Der Pharmakonzern Sanofi hat die Aktionäre und Investoren mit einem Quartal enttäuscht, das unter den Erwartungen lag. Der Aktienkurs (Paris) verlor 1,7%. Der französische Konzern hat in den ersten drei Monaten einen Umsatz von €7,9 Mrd. erzielt, bei einem Nettogewinn von €1 Mrd.; diese Zahlen liegen unter denen von Q1 2017, als der Umsatz bei €8,0 Mrd. lag, und der Nettogewinn bei €1,4 Mrd.. Wie viele andere europäische Konzerne hat auch Sanofi unter der Abschwächung des Dollars gelitten, dies war von den Analysten aber erwartet worden.

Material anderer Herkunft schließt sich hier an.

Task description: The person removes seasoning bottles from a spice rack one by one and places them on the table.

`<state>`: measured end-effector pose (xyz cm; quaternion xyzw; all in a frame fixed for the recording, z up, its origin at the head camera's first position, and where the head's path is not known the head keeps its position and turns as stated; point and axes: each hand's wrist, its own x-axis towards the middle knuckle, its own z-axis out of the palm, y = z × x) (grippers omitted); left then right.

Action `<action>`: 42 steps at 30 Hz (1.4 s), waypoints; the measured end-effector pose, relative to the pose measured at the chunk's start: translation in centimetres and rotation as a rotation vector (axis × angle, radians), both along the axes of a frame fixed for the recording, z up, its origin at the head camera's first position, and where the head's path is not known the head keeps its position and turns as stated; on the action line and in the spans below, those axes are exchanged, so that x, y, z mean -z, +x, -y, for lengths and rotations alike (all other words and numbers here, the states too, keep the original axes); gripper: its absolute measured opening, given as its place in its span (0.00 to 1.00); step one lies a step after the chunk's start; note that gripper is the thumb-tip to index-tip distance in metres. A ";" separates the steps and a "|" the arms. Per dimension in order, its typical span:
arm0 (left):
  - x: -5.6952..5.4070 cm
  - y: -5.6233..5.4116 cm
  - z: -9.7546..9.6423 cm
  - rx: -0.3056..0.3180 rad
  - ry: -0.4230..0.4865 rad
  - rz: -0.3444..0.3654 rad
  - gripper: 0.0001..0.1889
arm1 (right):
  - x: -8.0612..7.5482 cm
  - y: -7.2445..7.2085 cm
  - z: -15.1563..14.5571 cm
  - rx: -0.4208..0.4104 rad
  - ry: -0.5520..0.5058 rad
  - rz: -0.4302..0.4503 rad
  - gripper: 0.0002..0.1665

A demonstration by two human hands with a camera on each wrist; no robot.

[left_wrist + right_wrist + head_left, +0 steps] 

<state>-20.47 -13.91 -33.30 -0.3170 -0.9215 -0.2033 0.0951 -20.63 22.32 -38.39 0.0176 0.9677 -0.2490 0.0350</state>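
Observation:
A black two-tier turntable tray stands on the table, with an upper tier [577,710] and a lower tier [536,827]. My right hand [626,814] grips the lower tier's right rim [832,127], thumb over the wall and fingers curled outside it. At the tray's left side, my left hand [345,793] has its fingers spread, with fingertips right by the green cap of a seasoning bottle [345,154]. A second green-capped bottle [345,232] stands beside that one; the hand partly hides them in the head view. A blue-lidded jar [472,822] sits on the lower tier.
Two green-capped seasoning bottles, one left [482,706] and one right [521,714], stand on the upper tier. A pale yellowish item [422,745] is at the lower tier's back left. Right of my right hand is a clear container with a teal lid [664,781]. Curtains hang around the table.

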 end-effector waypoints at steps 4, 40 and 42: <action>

Negativ überrascht hat hingegen der Umsatzeinbruch der Divisionen Diabetes und Herz-Kreislauf mit einem Verlust von 15,7% (ohne Währungseffekte), vor allem aufgrund von Generika, an die der Blockbuster Lantus (Diabetes) Marktanteile verlor. Gut waren die Daten von Genzyme, der für den Vorgänger-CEO Christopher Viehrbacher wichtigen Einheit, die weiter unaufhaltsam wächst und deren Umsätze im ersten Quartal um 16% anstiegen. Die Effekte der großen Akquisitionen Sanofi’s, nämlich von Bioverativ, für welche Sanofi $11,6 Mrd. bezahlt hatte, und von Ablynx (€3,9 Mrd.) sind jedoch noch nicht spürbar. Vor wenigen Tagen hatte Sanofi bekanntgegeben, in die exklusive Verhandlung mit Advent International für die Abgabe von Zentiva eingetreten zu sein; der Wert wird auf €1,9 Mrd. geschätzt.